Generally, after taking 131 iodine, the effect can appear in 3 to 4 weeks; then the symptoms will be reduced month by month, the thyroid gland will shrink and the weight will increase; in 3 to 4 months, most patients can reach the normal level of thyroid function. The general efficiency of one treatment is more than 95%, the cure rate is about 79%, and the recurrence rate is only 1% to 4%.
Radioactive 131 iodine therapy is one of the most effective treatments for common hyperthyroidism. It has high cure rate, low recurrence rate, short treatment course, simple method, no obvious side effects, and low treatment cost, and is especially suitable for patients with poor efficacy of anti-hyperthyroid drugs, recurrent relapse, allergy to anti-hyperthyroid drugs, impaired liver function in combination with hyperthyroidism, low white blood cells or platelets, and hyperthyroid heart disease.
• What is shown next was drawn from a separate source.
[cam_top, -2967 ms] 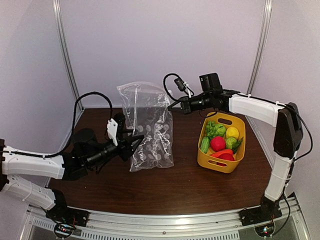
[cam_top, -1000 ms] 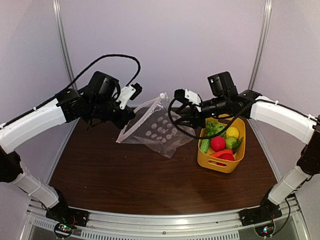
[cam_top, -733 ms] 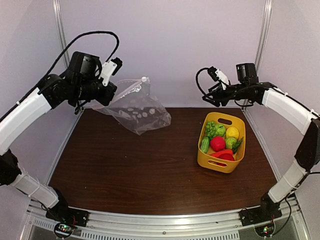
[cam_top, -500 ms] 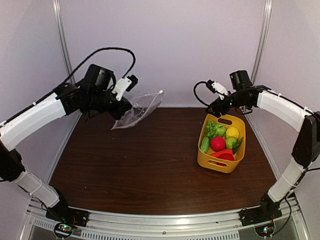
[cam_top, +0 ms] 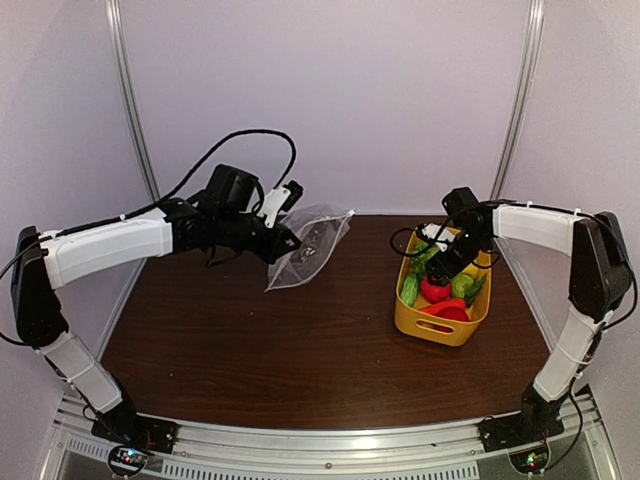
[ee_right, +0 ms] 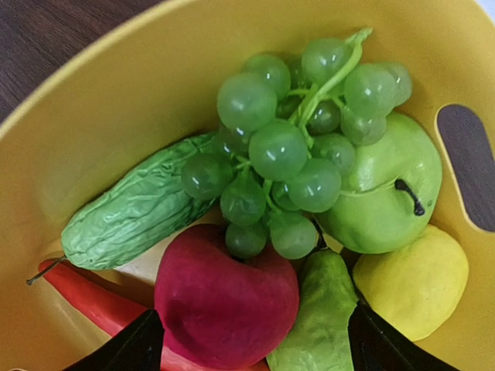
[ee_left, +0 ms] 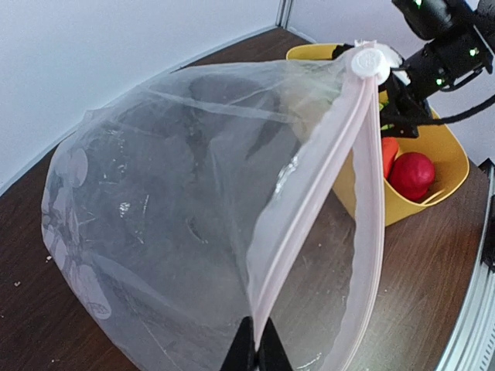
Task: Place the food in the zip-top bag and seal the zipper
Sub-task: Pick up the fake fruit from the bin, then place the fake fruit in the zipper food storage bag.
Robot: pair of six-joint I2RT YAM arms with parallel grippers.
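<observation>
My left gripper (ee_left: 254, 354) is shut on the rim of the clear zip-top bag (ee_left: 162, 216), pinching the zipper (ee_left: 309, 209). It holds the bag (cam_top: 312, 247) above the table, left of centre, mouth open. A white slider (ee_left: 370, 62) sits at the zipper's far end. The food lies in the yellow basket (cam_top: 440, 325): green grapes (ee_right: 294, 147), red apple (ee_right: 224, 297), green apple (ee_right: 387, 201), lemon (ee_right: 414, 282), cucumber (ee_right: 131, 212). My right gripper (ee_right: 255, 348) hangs open just over the red apple, its fingers either side of it and not touching.
The basket (ee_right: 100, 100) stands at the right of the brown table (cam_top: 300, 360). A red piece (ee_right: 85, 297) and a green piece (ee_right: 317, 325) lie low in it beside the apple. Purple walls close the back and sides.
My left arm has swung down and toward the centre with the bag. My right arm has dropped from above the basket into it, and its jaws have spread wider.
</observation>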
For unmarried people, after 131 iodine has cured hyperthyroidism, they can still have children. This is because hyperthyroidism affects several systems and organs in the body, resulting in an imbalance in their functional status, among which the reproductive system is no exception, which can lead to irregular menstruation, reduced or irregular ovulation, or even non-ovulation. As a result, it can lead to infertility in women of childbearing age, or they may not be able to conceive easily or are unsuitable for pregnancy. On the contrary, after six months of 131 iodine treatment, the symptoms of hyperthyroidism are relieved or cured, and the biochemical indicators of thyroid function return to normal and pregnancy is possible and easy to conceive.
Since most of the 131 iodine is taken up by the thyroid gland, the radiation to the reproductive system such as ovaries is very low and decays and excreted quickly, and there is almost no radiation in the body after 3 months of treatment, so radioactive 131 iodine treatment for hyperthyroidism will not affect the reproductive system and it is very safe to get pregnant after 6 months of treatment.